_Task objective_
Among the entries beneath this sentence, how many lines include the word "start"? Only the number is wanted.
══ Available records ══
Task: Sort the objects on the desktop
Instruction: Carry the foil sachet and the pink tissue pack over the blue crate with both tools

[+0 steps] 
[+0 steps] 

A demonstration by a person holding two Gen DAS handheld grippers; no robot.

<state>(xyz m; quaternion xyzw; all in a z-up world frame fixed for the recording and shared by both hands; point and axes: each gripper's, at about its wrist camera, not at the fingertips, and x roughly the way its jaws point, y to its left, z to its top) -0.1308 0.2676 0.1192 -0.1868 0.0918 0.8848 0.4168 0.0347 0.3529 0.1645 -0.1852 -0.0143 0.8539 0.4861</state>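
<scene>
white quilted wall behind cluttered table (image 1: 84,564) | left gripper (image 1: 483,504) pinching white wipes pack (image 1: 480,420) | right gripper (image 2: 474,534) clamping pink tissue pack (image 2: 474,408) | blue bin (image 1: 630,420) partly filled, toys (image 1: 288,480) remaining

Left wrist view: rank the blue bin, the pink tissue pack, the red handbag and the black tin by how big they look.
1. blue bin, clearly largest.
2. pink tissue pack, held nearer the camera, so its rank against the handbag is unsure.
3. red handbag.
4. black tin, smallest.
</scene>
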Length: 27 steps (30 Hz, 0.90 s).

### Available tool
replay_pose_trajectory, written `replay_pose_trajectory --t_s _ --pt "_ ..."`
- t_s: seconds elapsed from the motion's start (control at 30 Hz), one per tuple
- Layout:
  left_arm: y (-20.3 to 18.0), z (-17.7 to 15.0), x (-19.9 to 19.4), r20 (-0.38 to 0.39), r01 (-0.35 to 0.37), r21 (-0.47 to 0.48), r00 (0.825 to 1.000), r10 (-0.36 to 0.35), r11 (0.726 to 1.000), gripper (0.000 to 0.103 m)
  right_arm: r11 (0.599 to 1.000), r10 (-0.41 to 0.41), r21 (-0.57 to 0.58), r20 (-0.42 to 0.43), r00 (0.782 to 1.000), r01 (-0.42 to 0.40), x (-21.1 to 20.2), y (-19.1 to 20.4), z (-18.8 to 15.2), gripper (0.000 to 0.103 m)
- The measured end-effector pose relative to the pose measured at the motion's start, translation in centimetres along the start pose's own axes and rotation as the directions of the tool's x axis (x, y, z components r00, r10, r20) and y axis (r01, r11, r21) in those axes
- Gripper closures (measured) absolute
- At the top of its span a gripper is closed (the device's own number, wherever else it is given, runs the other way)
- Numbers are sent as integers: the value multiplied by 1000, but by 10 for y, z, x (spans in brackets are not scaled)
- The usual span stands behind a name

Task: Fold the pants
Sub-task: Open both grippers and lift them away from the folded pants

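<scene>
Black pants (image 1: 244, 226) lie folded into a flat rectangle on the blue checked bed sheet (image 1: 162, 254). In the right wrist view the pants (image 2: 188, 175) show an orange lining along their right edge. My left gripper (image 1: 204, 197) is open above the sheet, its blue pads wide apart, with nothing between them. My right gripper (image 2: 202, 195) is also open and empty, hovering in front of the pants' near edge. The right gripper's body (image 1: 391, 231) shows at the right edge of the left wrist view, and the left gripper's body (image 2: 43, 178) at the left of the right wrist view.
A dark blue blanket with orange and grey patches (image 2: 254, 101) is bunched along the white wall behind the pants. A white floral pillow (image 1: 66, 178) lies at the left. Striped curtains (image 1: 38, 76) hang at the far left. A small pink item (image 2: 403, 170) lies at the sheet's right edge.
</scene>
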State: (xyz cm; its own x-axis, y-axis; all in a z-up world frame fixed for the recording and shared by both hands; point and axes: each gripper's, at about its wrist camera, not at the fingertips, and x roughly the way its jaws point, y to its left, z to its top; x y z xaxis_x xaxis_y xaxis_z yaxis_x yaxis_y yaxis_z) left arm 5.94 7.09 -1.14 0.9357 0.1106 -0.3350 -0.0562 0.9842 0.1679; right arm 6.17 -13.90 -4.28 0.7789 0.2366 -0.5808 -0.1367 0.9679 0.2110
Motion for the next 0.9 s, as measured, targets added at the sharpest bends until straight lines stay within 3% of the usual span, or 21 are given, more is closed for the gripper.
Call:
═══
_Answer to the exercise_
2